Saved data entries:
■ ■ ■ ■ ■ ■ ■

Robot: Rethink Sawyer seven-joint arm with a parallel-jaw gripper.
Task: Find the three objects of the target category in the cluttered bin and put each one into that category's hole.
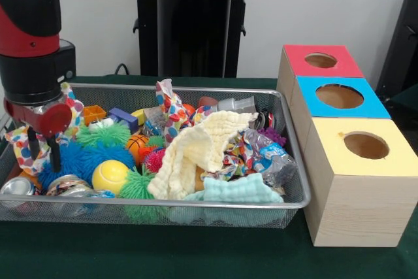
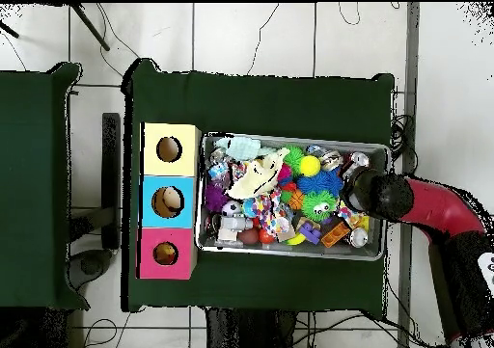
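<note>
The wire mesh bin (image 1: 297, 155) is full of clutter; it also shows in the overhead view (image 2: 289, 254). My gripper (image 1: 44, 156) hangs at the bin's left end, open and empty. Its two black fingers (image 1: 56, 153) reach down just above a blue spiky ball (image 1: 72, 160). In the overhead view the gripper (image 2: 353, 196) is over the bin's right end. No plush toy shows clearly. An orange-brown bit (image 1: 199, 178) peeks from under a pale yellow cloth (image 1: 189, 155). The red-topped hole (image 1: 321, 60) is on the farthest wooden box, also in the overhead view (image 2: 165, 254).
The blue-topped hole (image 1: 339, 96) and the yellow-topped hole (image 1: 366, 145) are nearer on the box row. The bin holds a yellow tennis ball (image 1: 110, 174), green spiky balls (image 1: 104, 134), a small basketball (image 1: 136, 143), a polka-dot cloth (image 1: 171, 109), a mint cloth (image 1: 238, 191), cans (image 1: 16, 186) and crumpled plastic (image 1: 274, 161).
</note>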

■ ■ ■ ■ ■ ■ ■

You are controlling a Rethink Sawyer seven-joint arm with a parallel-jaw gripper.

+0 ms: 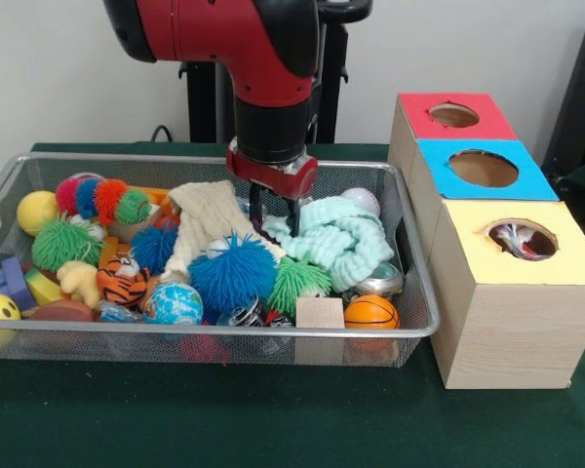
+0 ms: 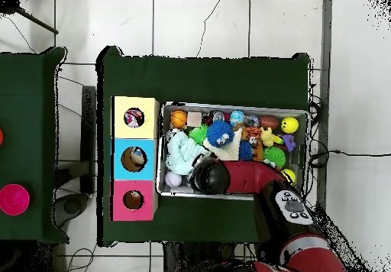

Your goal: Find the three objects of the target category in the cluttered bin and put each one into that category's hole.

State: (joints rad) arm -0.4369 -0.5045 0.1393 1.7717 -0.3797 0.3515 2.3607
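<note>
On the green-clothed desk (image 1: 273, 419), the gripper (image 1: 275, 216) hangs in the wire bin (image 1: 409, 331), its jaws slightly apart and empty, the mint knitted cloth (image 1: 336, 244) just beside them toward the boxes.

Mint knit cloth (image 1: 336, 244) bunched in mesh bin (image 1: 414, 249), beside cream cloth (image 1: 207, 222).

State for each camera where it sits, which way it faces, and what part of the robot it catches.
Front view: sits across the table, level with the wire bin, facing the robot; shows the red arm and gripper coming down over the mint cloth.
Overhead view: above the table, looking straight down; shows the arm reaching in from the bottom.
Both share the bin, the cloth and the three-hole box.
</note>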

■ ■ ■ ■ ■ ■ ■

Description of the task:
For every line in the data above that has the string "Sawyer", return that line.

Result:
Robot: Rethink Sawyer seven-joint arm with a parallel-jaw gripper.
You are controlling a Rethink Sawyer seven-joint arm with a parallel-jaw gripper.

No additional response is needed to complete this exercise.